George Will is full of hot air too

George Will at the Washington Post has a tendency to slap together some pretty shoddy columns on global warming. He threw another one together earlier this week. Multiple bloggers have gone after this column and poked holes in Will's logic, which usually isn't too difficult to do.

Ezra Klein offers a subdued, yet reasoned, approach to the dissection of the piece:

...[G]lobal warming is not shorthand for “every day will be hotter than the next everywhere on the planet.” It is shorthand for for the observation that an "anthropogenic increase in greenhouse gases into the atmosphere is amplifying the natural radiative forcing of the troposphere’s temperature," thus creating a general trend toward higher temperatures. The year-to-year variability that forms the basis of Will's column is not a challenge to this theory. It is built into it.

If Will is aware of this, he does not show it. There is not a line rebutting this thinking, much less a paragraph. Given that, it is perhaps no surprise that more technical disputes are not aired, either...[B]ecause he is not using [the U.K.'s National Weather Service, the Met Office's measurements] firsthand, he is relying on a report that arguably understated the Met's conclusions.

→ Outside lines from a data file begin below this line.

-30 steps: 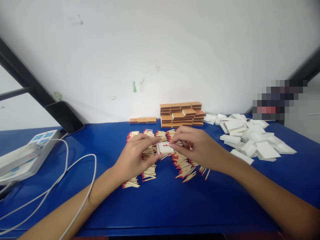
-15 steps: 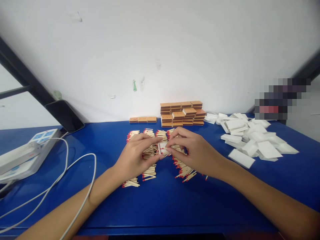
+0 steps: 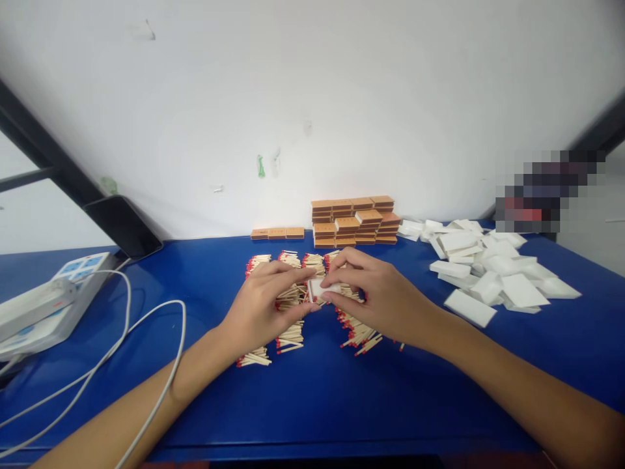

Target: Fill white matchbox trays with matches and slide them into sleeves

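A small white matchbox tray (image 3: pixel 314 290) is held over the matches in the middle of the table. My left hand (image 3: pixel 266 296) is closed on its left end, thumb on the near side and fingers on the far side. The fingertips of my right hand (image 3: pixel 368 286) are pinched together at the tray's inside. Red match heads show close to them, but what they grip is hidden. Red-tipped matches (image 3: pixel 290 335) lie in rough rows under and around both hands. More matches (image 3: pixel 361 332) are heaped below my right hand.
Orange matchboxes (image 3: pixel 346 225) stand stacked against the wall, with a short row of matchboxes (image 3: pixel 277 233) to their left. White trays (image 3: pixel 488 267) are piled at right. A power strip (image 3: pixel 73 293), white cable (image 3: pixel 183 326) and dark phone-like slab (image 3: pixel 124 225) are at left; the cable crosses my left forearm.
My right fingertips have shifted slightly at the tray. The left hand keeps its hold, and the whole view has moved a little.
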Action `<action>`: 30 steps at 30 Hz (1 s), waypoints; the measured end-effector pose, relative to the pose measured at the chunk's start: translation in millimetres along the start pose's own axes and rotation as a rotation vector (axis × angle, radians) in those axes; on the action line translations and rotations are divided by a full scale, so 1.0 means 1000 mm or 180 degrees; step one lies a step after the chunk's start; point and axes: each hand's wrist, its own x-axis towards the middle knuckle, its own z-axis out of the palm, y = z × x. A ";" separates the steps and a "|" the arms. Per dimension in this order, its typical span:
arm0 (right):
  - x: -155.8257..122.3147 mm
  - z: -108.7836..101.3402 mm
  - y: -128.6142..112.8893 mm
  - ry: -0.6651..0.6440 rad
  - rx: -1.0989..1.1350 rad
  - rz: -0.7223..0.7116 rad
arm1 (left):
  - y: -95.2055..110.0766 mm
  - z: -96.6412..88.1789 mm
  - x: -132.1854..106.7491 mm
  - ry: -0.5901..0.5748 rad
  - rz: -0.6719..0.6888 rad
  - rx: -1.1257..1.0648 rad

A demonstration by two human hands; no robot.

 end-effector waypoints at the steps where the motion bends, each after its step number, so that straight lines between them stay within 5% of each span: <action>1: 0.001 -0.002 0.001 0.0017 0.0032 -0.0010 | 0.000 0.000 0.000 0.0001 -0.0010 0.0016; 5: 0.003 -0.020 0.009 0.0018 0.0022 0.0132 | -0.003 -0.001 0.000 0.0081 -0.0101 0.0206; 10: 0.004 -0.044 0.027 -0.1191 -0.0045 0.0632 | -0.003 -0.005 0.001 0.0066 -0.0178 0.0336; 14: 0.003 -0.042 0.030 -0.1695 0.0059 0.0809 | -0.001 -0.005 0.001 0.0002 -0.0034 0.0235; 30: 0.002 -0.044 0.027 -0.1807 0.0230 0.0912 | -0.008 -0.004 -0.001 -0.0027 0.0031 0.0386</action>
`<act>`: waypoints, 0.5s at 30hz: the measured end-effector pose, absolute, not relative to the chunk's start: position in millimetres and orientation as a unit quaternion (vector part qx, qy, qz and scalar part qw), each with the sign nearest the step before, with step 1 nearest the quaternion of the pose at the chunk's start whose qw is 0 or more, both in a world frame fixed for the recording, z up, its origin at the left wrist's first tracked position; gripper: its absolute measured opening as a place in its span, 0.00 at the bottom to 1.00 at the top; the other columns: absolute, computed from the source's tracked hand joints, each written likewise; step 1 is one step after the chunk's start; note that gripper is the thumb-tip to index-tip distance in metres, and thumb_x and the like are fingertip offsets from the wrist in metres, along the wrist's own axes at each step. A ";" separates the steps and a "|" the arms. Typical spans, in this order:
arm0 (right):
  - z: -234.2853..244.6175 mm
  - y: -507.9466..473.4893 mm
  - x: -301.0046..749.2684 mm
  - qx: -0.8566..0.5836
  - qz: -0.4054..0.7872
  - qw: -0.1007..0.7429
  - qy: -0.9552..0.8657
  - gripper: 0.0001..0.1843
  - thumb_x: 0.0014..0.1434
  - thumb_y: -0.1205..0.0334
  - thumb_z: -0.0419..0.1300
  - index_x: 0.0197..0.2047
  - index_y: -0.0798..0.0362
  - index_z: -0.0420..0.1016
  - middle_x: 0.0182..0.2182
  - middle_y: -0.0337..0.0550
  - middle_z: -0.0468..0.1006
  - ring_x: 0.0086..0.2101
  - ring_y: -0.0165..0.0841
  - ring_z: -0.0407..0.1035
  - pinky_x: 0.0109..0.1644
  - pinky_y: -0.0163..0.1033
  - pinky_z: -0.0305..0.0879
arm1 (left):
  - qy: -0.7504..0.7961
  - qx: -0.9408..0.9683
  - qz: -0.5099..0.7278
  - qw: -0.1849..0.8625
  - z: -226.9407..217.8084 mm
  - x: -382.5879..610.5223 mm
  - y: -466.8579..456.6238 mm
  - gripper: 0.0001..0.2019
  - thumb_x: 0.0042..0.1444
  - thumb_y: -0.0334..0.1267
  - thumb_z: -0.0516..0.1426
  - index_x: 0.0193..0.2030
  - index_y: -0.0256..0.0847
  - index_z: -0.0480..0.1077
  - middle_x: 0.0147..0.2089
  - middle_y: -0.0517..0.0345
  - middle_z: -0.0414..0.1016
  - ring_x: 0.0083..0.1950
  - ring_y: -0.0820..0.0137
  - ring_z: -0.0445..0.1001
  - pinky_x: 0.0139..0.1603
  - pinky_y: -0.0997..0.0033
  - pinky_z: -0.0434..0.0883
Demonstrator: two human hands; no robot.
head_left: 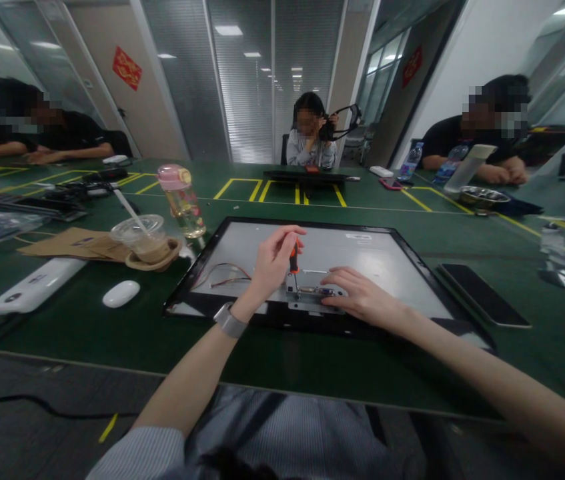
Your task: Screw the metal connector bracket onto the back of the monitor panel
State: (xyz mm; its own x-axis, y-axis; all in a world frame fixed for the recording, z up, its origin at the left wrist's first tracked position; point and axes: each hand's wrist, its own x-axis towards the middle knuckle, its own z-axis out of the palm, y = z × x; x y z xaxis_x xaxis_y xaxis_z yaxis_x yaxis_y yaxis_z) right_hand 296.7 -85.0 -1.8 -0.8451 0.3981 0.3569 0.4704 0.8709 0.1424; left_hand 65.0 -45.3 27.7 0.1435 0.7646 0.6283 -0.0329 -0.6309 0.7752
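Resting on green table (352, 363), black-framed panel (397, 270), glass partitions (247, 73) behind

Blue-grey striped sleeve (145, 455); silver wristband (231, 321), perhaps watch.

1. Left hand (271, 261) holds a screwdriver (294, 260) tip-down at a metal bracket (312, 306).
2. Right hand (362, 299) is at the bracket's right end.
3. Phone (483, 295) lies right of the flat panel (382, 257).
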 end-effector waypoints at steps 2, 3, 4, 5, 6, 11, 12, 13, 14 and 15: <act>-0.9 -86.1 294.7 -0.228 -0.111 0.159 -0.954 0.13 0.66 0.71 0.55 0.44 0.52 0.81 0.47 0.54 0.76 0.50 0.45 0.68 0.51 0.52 0.73 | 0.270 0.678 0.596 0.335 27.7 65.0 -45.6 0.11 0.67 0.41 0.51 0.42 0.40 0.73 0.30 0.60 0.73 0.32 0.75 0.73 0.33 0.76 0.70; -0.5 -86.7 294.1 -0.227 -0.109 0.160 -0.954 0.12 0.66 0.71 0.55 0.44 0.53 0.81 0.46 0.54 0.76 0.49 0.45 0.68 0.50 0.52 0.73 | 0.270 0.678 0.596 0.335 27.8 64.9 -46.0 0.11 0.67 0.41 0.51 0.42 0.40 0.73 0.30 0.60 0.73 0.32 0.75 0.73 0.33 0.76 0.70; -0.3 -87.3 294.0 -0.225 -0.107 0.164 -0.954 0.12 0.67 0.70 0.55 0.43 0.54 0.80 0.45 0.55 0.76 0.49 0.45 0.69 0.49 0.51 0.74 | 0.270 0.677 0.597 0.335 28.0 64.8 -46.4 0.11 0.67 0.41 0.51 0.42 0.39 0.73 0.30 0.60 0.73 0.32 0.74 0.73 0.33 0.76 0.70; 0.0 -87.9 294.3 -0.224 -0.105 0.170 -0.954 0.11 0.67 0.70 0.55 0.43 0.54 0.80 0.45 0.55 0.76 0.48 0.45 0.69 0.49 0.51 0.74 | 0.270 0.677 0.597 0.335 28.3 64.8 -46.8 0.12 0.67 0.41 0.51 0.42 0.39 0.73 0.30 0.60 0.73 0.32 0.74 0.73 0.32 0.76 0.70; 0.2 -88.5 295.0 -0.223 -0.100 0.180 -0.953 0.11 0.67 0.69 0.55 0.43 0.55 0.79 0.44 0.55 0.77 0.48 0.44 0.70 0.48 0.51 0.74 | 0.271 0.676 0.597 0.335 28.6 64.7 -47.1 0.12 0.67 0.41 0.52 0.42 0.39 0.73 0.30 0.59 0.73 0.32 0.74 0.73 0.32 0.76 0.70; 0.8 -91.0 302.8 -0.253 -0.028 0.268 -0.929 0.09 0.68 0.69 0.55 0.46 0.53 0.76 0.41 0.52 0.80 0.41 0.40 0.74 0.44 0.47 0.75 | 0.272 0.679 0.596 0.331 29.9 64.3 -47.3 0.11 0.68 0.40 0.51 0.42 0.39 0.73 0.30 0.59 0.73 0.32 0.74 0.73 0.32 0.76 0.71; 0.2 -91.2 304.4 -0.258 -0.008 0.278 -0.925 0.09 0.68 0.69 0.55 0.47 0.52 0.75 0.40 0.50 0.80 0.40 0.39 0.74 0.43 0.46 0.76 | 0.272 0.679 0.596 0.331 30.0 64.3 -47.1 0.11 0.68 0.39 0.51 0.42 0.39 0.73 0.30 0.59 0.73 0.32 0.74 0.73 0.32 0.76 0.71; -0.9 -91.2 306.0 -0.261 0.009 0.284 -0.923 0.09 0.68 0.69 0.55 0.47 0.52 0.75 0.39 0.48 0.81 0.39 0.38 0.75 0.42 0.45 0.76 | 0.272 0.679 0.596 0.331 30.2 64.2 -47.0 0.11 0.67 0.39 0.51 0.42 0.39 0.73 0.30 0.59 0.73 0.32 0.74 0.73 0.32 0.76 0.70; -2.6 -91.0 307.5 -0.261 0.022 0.288 -0.921 0.10 0.68 0.69 0.55 0.48 0.51 0.75 0.38 0.47 0.81 0.39 0.37 0.75 0.41 0.44 0.76 | 0.273 0.679 0.595 0.332 30.3 64.0 -46.9 0.11 0.67 0.39 0.51 0.42 0.39 0.73 0.31 0.59 0.73 0.32 0.74 0.73 0.32 0.75 0.70; -4.7 -90.7 308.9 -0.261 0.030 0.290 -0.920 0.11 0.68 0.69 0.54 0.48 0.50 0.76 0.38 0.47 0.81 0.39 0.37 0.76 0.41 0.43 0.76 | 0.274 0.679 0.595 0.333 30.4 63.9 -46.8 0.11 0.67 0.39 0.51 0.42 0.39 0.73 0.31 0.59 0.73 0.32 0.74 0.73 0.32 0.75 0.70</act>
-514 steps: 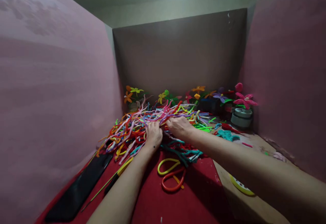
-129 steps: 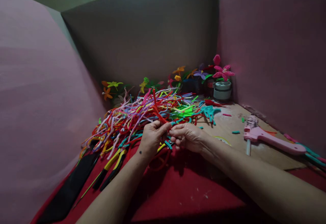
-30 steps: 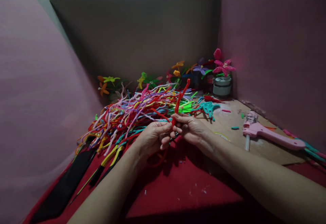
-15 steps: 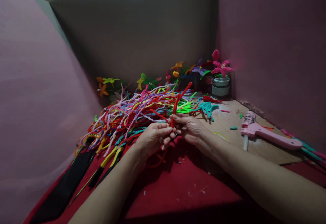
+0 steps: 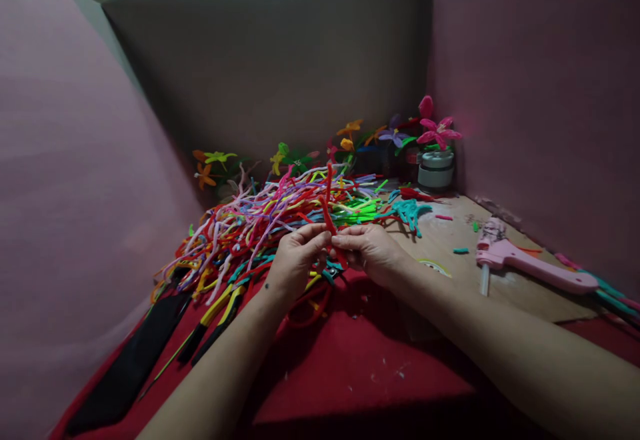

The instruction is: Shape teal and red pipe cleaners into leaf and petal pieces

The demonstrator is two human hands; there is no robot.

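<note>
Between my two hands is a red pipe cleaner, bent or doubled, with its ends standing up. My left hand pinches it from the left between thumb and fingers. From the other side my right hand pinches it too, fingertips close to the left ones. Just behind lies a large heap of many-coloured pipe cleaners. Below my hands, partly covered by them, red-handled scissors rest on the red cloth.
Yellow-and-black pliers and a black flat item lie at left. A pink glue gun rests on a brown board at right. Pipe-cleaner flowers line the back, beside a grey-green jar. Pink walls flank both sides.
The red pipe cleaner has shifted left and stands more upright, its ends now apart. My hands have turned and come level, uncovering more of the scissors beneath them.
</note>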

Their data actually show that the 2000s were the hottest decade on record, much hotter than the 1990s. Indeed, if you look at the 10 hottest years on record, eight were in the 2000s. Two were in the '90s. Those two were in 1997 and 1998, which the Met says was a function of the weather event El NiƱo. They explain their data at length here. Will gives no airing to their explanation.

Nor does he explain why he's using the Met's data. After all, NASA’s Goddard Institute for Space Studies thinks that the 2000s have seen triple the warming that the Met estimates. I have no idea who's right. If Will has a considered take on this question, he's not yet published it.
There are several other more detailed takedowns of the column than Klein's, but what I find most interesting is who he's employed by - the Washington Post. The fact that they're allowing him to go after the paper's sacred cow is something that I find mildly refreshing.

But then I see that their opinion writers also think that prosecuting a child rapist is outrageous, and I lose faith in Fred Hiatt's paper again. Oh who am I kidding, I didn't have any faith in it in the first place.